**WHAT TO DO:** Only the pictures are dropped. Restate each line below word for word.
(PROVIDED MATERIAL)
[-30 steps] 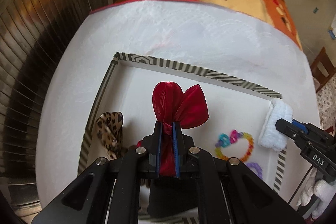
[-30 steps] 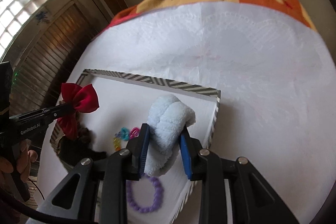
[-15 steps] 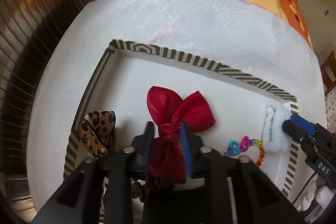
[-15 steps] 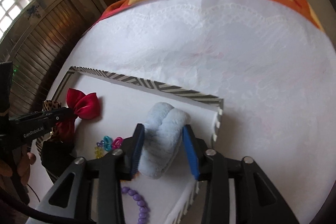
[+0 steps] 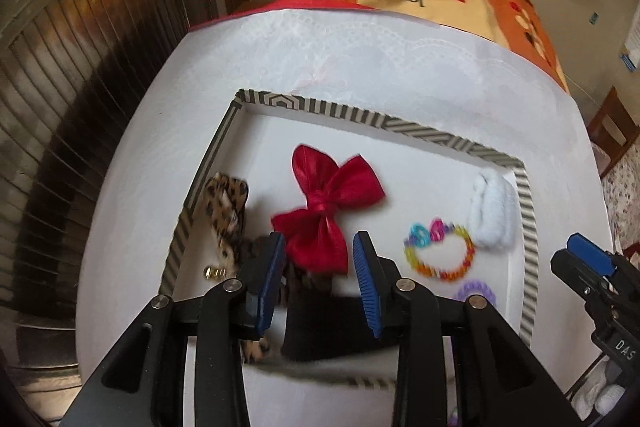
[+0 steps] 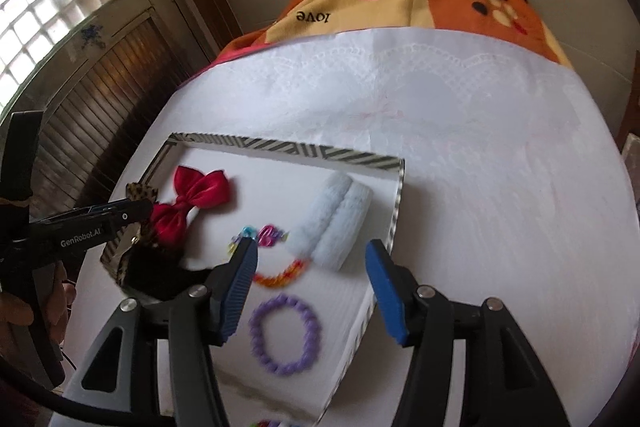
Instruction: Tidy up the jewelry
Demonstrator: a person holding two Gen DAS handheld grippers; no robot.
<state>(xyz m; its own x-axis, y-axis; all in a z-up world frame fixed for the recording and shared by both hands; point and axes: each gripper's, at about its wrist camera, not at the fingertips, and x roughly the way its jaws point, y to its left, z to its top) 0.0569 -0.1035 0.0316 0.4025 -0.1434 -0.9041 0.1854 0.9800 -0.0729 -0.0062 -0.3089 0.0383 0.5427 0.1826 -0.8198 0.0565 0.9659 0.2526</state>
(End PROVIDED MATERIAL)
**TASK OUTPUT:**
[-30 steps] 
[-30 steps] 
[-15 steps] 
[-15 steps] 
[+0 steps] 
[+0 steps] 
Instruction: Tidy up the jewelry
Demonstrator: a person holding two Gen DAS handheld grippers; no robot.
<state>(xyz m; its own x-axis, y-axis; all in a z-up world frame fixed for the recording and shared by both hands; point and axes: each gripper's, at about its wrist camera, not at the fingertips, and x roughly the way its jaws point, y to its left, z to its top) 0.0569 -0.1035 0.0316 0.4025 -0.1434 -0.9041 0.1854 0.9800 -0.0729 -0.0062 -0.3089 0.0383 0.5427 0.1826 -0.8198 0.0565 0.9659 0.2526</state>

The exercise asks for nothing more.